As I sit here watching the British Conservatives announce their next leader, I got to thinking. How do you know you are choosing the right person for the job? It’s a very important task and one that requires a lot of consideration. Choosing the right consultant to help you realise your objectives and dreams for your business is no different.
It may surprise you that consultants, the people you often turn to for help, will also often make use of consultants to help them with parts of their business. The consulting world is overflowing with people who claim to know how to fix your business and lead you to the utopia you seek. It disappoints me that the consulting sector is tainted by people who offer the world and deliver nothing or a poor service that does not live up to the hirer’s expectations.
So here’s my top 7 tips I’ve learned from listening, reading and experience to help you choose the right consultant for your business.
1. Be clear on why you need a consultant
Do you need the consultant to advise, implement a new system or for ongoing support? Perhaps it’s all three. It’s important for you to be clear what role the consultant will play in your organisation.
If it’s an ongoing role, having a good rapport with the consultant is critical as they effectively become a part of your team. If it’s a one-off, brief interaction this may not be so important.
2. Experience counts!
Industry experience is important. What does the consultant know and understand of your industry? Have they worked in or with your industry in the past and what is their technical experience in their stated area of expertise? What has the consultant achieved and what consulting experience do they have?
Be sure to check their background. Do you really want to be the first client for someone who was just made redundant (or worse still, sacked) and who decided to become a consultant?
3. Consultant competence
Just as you must establish and maintain the competence of your staff, you should do the same for a consultant.
Do you know what the candidate consultant done to maintain their technical knowledge and competence in their field of expertise? Does the consultant have any formal qualifications in their field and do they actively engage in professional development?
It’s OK to ask and a good consultant will be open with you on how they keep up to date.
4. Check references and case studies
A great way to determine the experience and competence of a consultant is to ask them for references and case studies of work they have done. A good consultant will be happy to provide you with references and testimonials from previous engagements which you can check out for yourself.
It pays to do some homework, just as you would do if you were hiring a new employee.
5. Ethical considerations
It won’t come as any surprise that for many engagements, you’ll need your consultant to act with integrity and in confidence. If the candidate consultant has a CV where they have spent relatively short periods in jobs, be aware that this could be a sign of a lack of loyalty and integrity.

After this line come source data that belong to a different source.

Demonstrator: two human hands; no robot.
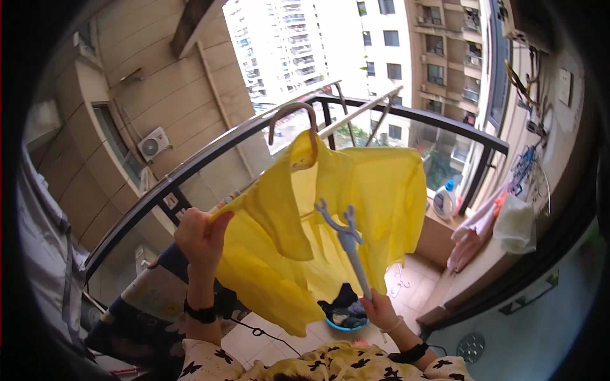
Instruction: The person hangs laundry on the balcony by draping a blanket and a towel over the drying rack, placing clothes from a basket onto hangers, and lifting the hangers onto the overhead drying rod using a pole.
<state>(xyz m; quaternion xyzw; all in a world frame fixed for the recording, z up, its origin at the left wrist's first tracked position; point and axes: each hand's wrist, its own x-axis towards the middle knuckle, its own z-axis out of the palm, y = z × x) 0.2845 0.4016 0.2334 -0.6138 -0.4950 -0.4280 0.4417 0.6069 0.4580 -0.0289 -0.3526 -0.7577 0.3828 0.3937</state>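
Observation:
A yellow shirt (387,184) hangs open in front of me on a clothes hanger (292,109), whose large brown hook rises above the collar. My left hand (200,238) is closed on the shirt's edge at the left, pinching the fabric between thumb and fingers. Low on the right, my right hand (381,311) is wrapped around a grey clothes pole (354,260). The pole's forked tip points up in front of the shirt's open front. Whether the fork touches the fabric I cannot tell. The shirt covers most of the hanger's body.
A dark balcony railing (445,126) curves behind the shirt, with metal drying bars (362,113) beyond it. Below, a blue basin (346,326) of dark clothes stands on the tiles. A detergent bottle (445,200) sits at right, near a hanging pink cloth (470,235). Dark patterned fabric (152,298) hangs left.

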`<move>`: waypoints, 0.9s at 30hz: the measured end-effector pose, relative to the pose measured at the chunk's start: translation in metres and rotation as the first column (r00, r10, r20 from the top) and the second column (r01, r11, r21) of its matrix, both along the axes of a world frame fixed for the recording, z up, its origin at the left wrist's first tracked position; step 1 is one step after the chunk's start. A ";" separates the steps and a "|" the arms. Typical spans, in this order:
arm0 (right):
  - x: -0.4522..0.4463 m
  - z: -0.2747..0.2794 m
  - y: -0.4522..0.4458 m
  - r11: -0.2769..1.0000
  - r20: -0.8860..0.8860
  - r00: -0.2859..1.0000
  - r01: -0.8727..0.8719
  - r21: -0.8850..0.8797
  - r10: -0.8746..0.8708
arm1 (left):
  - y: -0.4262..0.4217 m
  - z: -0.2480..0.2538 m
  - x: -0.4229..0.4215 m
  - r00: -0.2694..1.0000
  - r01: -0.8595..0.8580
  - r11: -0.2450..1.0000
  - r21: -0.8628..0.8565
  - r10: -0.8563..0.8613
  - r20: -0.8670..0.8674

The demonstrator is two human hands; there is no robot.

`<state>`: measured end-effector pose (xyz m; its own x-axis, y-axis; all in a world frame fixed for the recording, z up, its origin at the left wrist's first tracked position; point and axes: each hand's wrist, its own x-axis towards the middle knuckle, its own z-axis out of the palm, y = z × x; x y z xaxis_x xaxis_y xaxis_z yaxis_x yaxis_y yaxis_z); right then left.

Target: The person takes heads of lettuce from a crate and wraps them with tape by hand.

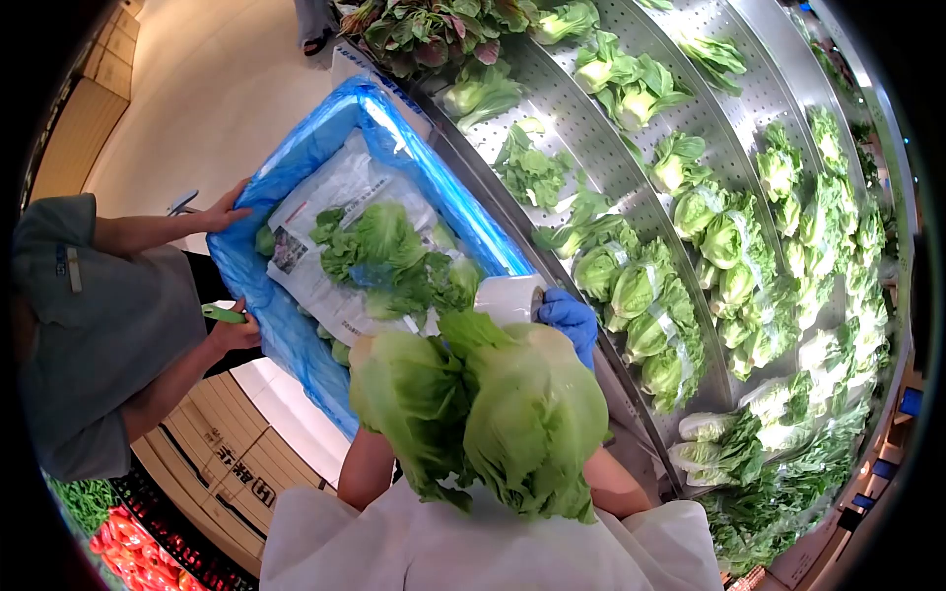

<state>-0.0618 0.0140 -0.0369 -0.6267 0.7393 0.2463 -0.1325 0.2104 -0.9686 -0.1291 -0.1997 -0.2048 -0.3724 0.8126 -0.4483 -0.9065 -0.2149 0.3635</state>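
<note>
Two large heads of lettuce are close to the camera, side by side, their leaves hanging down in front of my chest. My left forearm runs up behind them, and the lettuce hides my left hand. My right hand, in a blue glove, is closed at the end of a wide roll of whitish tape. The roll is beside the near right edge of a crate lined with blue plastic. Inside the crate, loose lettuce leaves lie on a printed white plastic bag.
At left a co-worker in a grey shirt has both hands at the crate, one with a green-handled tool. Stepped metal shelves hold leafy greens and wrapped lettuces on the right. Cardboard boxes and red peppers are lower left.
</note>
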 end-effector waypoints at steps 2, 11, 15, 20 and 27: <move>-0.002 -0.001 0.002 1.000 -0.011 1.000 -0.024 -0.013 0.024 | -0.005 -0.001 0.006 1.000 0.029 1.000 0.002 -0.029 0.008; -0.005 0.000 0.006 0.992 0.022 0.992 -0.128 0.009 0.128 | 0.001 -0.006 0.011 0.999 0.036 0.998 0.044 -0.037 0.014; 0.000 -0.006 0.002 0.977 0.021 0.979 -0.199 -0.082 0.201 | 0.000 -0.010 0.002 1.000 -0.016 0.999 0.046 0.016 0.003; -0.006 -0.017 -0.008 0.981 0.061 0.987 -0.137 -0.139 0.147 | 0.000 0.000 -0.019 0.875 0.002 0.972 -0.237 -0.116 -0.470; 0.006 -0.066 0.005 0.931 0.389 0.881 0.134 0.340 -0.269 | -0.029 -0.039 -0.026 0.948 -0.272 0.961 -0.048 0.277 0.156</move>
<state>-0.0556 0.0187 -0.1027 -0.5650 0.7957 0.2182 0.3510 0.4711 -0.8092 -0.1553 -0.2288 -0.2442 -0.5015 0.6763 -0.5396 -0.8603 -0.4560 0.2280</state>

What did they do with the information that they had access to in their previous jobs? Do you see evidence that they may have taken confidential information and used it to help them in new jobs? Would you like your information to be used as the basis of your competitor’s systems or business?
6. The specifics of the engagement
Make sure you are clear on the specifics of what they will include and not include in their price. This includes things like who owns the intellectual property developed as a result of the engagement.

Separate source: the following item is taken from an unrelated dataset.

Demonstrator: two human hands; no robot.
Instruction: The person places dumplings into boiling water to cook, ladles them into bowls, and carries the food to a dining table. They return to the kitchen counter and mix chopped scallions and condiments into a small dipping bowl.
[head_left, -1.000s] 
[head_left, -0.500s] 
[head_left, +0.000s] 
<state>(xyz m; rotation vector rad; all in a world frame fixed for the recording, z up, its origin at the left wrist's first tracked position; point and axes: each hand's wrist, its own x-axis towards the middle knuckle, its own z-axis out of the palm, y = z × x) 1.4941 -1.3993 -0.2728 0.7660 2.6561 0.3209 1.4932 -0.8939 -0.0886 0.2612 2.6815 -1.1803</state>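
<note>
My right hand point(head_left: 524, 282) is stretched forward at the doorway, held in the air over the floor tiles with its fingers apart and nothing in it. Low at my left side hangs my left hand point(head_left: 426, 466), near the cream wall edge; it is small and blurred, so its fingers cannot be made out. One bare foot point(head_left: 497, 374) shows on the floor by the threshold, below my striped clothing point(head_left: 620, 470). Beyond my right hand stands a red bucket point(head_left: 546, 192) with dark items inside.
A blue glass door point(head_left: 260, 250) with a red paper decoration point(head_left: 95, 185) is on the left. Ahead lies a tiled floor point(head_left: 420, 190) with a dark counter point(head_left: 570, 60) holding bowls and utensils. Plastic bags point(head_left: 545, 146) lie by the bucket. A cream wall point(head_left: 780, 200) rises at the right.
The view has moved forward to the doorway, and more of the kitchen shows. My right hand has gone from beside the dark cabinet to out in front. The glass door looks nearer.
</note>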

How will you be charged? What is the consultant’s availability and does it meet your needs?
7. Ask about guarantees
Sometimes things go wrong and this can be risky, especially if you are handing over reasonable sums of money to someone you barely know. www.nata.com.au
Make sure you ask if there is a guarantee of the service offered. If you aren’t happy with their work, what will they do? What will you do? Good, professional services mitigate these risks for you through holding things like Professional Indemnity Insurance and Public Liability Insurance.
The legal business structure under which the consultant operates will also tell you about their level of care towards their professional advice. For example, an incorporated company provides you with greater assurance of the consultant’s work than you have when dealing with a sole trader or partnership structure. This is because of the legal requirements for reporting attached to an incorporated company.

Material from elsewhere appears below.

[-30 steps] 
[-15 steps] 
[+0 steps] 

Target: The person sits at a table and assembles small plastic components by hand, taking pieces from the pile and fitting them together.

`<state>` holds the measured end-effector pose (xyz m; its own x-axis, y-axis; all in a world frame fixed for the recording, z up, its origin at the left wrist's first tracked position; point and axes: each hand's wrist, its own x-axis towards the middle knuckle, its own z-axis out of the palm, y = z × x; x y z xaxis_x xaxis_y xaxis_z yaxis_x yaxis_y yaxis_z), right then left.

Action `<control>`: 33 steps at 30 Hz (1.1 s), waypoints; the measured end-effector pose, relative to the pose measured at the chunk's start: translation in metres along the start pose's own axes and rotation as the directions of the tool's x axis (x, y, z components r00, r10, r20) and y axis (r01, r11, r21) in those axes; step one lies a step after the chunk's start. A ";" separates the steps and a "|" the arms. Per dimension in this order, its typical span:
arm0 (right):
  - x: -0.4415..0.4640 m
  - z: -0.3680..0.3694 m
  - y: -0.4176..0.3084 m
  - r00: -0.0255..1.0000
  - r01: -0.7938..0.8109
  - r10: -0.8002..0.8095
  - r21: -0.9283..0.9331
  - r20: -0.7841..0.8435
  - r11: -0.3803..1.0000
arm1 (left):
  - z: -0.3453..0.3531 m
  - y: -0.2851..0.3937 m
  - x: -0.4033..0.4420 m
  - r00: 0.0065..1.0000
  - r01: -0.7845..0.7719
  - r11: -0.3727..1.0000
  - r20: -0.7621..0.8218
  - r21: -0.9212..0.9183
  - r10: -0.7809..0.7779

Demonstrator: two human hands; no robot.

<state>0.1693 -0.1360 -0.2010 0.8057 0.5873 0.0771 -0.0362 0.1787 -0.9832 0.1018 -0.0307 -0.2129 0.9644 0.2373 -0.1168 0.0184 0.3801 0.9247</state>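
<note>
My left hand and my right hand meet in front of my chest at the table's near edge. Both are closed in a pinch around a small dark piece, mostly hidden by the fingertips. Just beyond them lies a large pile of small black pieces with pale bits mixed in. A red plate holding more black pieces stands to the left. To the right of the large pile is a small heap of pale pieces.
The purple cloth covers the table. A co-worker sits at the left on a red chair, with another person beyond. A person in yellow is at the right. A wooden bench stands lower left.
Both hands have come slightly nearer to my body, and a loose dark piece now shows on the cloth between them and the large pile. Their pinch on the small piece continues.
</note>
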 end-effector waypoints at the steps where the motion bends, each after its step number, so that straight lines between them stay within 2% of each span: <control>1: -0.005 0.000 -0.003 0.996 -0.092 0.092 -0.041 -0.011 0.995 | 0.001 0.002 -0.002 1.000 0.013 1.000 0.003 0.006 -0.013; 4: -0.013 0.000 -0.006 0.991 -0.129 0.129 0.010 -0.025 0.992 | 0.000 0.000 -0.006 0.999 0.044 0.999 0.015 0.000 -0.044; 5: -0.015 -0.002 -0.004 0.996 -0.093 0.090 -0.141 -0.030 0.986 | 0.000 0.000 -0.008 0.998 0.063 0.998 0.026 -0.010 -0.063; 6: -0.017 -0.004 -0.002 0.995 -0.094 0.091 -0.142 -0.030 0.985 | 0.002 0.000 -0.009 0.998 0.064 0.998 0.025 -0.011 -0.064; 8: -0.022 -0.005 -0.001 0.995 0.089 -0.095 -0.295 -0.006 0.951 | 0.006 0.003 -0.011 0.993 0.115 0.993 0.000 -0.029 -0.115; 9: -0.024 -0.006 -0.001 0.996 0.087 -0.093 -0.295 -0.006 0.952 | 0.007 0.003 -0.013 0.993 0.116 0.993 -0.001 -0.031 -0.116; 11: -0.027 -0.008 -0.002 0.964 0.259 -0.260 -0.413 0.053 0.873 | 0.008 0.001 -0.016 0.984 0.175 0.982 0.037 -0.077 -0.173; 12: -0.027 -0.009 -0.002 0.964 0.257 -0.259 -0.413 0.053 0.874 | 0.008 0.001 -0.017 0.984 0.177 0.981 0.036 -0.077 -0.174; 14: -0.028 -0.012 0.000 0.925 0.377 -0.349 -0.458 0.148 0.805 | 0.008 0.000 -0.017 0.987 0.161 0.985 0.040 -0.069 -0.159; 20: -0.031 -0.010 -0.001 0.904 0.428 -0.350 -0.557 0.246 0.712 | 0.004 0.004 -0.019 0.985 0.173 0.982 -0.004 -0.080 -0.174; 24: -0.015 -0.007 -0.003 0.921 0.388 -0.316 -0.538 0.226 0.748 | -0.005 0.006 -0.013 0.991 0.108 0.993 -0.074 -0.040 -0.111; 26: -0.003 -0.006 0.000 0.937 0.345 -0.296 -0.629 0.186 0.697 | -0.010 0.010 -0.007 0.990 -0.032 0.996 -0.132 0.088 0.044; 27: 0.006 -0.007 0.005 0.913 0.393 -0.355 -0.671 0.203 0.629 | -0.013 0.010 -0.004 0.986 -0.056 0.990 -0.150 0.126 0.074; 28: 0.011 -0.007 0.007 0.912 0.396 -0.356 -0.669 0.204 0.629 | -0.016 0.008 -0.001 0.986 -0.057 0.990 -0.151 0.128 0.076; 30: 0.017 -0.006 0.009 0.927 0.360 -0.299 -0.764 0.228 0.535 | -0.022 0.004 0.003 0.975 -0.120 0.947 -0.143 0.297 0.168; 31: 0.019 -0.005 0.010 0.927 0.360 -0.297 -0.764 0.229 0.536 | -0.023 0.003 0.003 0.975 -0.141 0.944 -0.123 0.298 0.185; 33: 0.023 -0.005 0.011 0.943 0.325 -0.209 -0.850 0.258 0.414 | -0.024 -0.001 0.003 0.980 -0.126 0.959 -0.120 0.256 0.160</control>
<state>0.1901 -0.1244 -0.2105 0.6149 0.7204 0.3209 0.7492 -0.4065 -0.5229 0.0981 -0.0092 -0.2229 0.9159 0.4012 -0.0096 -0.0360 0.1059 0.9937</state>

Take the time to ask these important questions to provide you with protection.
In my professional world, there is an ISO Standard, ISO 10019, to help clients choose a quality management consultant. (Would you expect anything less from an industry which relies on standards as its basis?) ISO 10019 does not cover everything in my pearls of wisdom above, but it does raise specific issues you should consider.
Oh, and in case you didn’t hear it, Boris is the new UK PM. He says no one person has a monopoly over wisdom and neither does a consultant! Caveat Emptor to the people of the UK!